One OCADer suggested diabetic myonecrosis as a differential, which I also
find very helpful.
I tried aspirating but couldn’t get anything out with an 18G needle.
[image: CT.aspir.JPG]
Assuming correct positioning, either the pus is too viscous for 18G, or
maybe these are necrotic but not entirely liquid changes.
Will do a lumbar spine MRI tomorrow to check for spondylitis/discitis.

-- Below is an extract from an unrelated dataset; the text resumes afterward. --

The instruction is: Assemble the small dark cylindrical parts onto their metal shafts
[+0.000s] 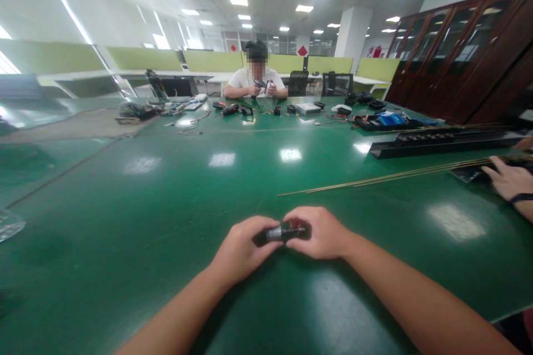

Thanks, and have a lovely afternoon!
Andrei
On Tue, 10 May 2022 at 12:36, Andrei Dumitrescu <xisquare@gmail.com> wrote:
>
> Hi there everyone,
>
> this is a 79 year old lady with bilateral, progressive hip pain
> right>left.
> She has type II diabetes and had an Enterobacter bloodstream Infection 5
> months ago.
>
> MRI shows edema of the iliac muscles right>left, as well as liquid changes
> along both iliopsoas tendons, with peripheral contrast uptake.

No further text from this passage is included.